Line Segments vs. Infinite Lines
An unrestricted parameter (t ranging from −∞ to ∞) gives you the full infinite line. To parametrize just the segment between two points, restrict t to the interval [0, 1]. If you set up the parametrization so that t = 0 lands on the first endpoint and t = 1 lands on the second, then every t between 0 and 1 traces a point between them and nothing beyond.

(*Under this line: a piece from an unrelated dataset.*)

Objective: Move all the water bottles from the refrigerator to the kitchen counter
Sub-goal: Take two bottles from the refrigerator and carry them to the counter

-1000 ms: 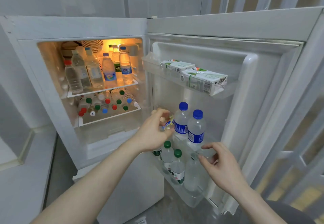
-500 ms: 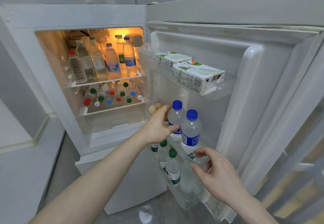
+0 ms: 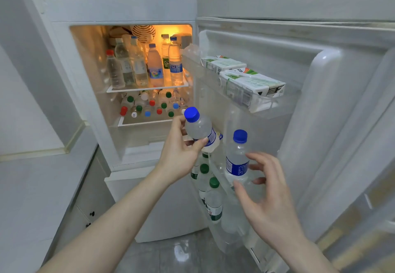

Using the earlier example with P₁ = (3, 1, 2) and P₂ = (1, 0, 5): if you write r(t) = (1, 0, 5) + t(2, 1, −3), then t = 0 gives P₂ and t = 1 gives P₁. Restricting 0 ≤ t ≤ 1 gives you exactly the segment connecting those two points.
The Symmetric Form
Sometimes you’ll be asked to eliminate the parameter entirely. Starting from the parametric equations x = x₀ + at, y = y₀ + bt, z = z₀ + ct, you can solve each one for t:
t = (x − x₀)/a = (y − y₀)/b = (z − z₀)/c
This chain of equalities is called the symmetric form of the line. It’s useful because it describes the line without any parameter at all, purely as a relationship between x, y, and z. Note that this form only works when none of the direction vector components (a, b, c) are zero. If one of them is zero, the corresponding coordinate is constant, and you handle that component separately.
Why Parametrize in the First Place
You might wonder why anyone bothers with parametric equations when y = mx + b works fine in 2D. The short answer: vertical lines, higher dimensions, and motion.
Slope-intercept form breaks for vertical lines (undefined slope), but parametric form handles them effortlessly: x = 3, y = t describes a vertical line at x = 3. In 3D, there’s no single equation that captures a line. You need parametric or symmetric form because a single equation in three variables defines a plane, not a line.
Parametric equations also encode direction and speed. If you interpret t as time, the parametrization tells you exactly where an object is at any moment, which direction it’s moving, and how fast. This makes it the natural language for describing constant-velocity motion along a straight path. At t = 0 you’re at the starting point, at t = 1.25 you’re at a specific calculable position, and the direction of increasing t shows which way you’re headed.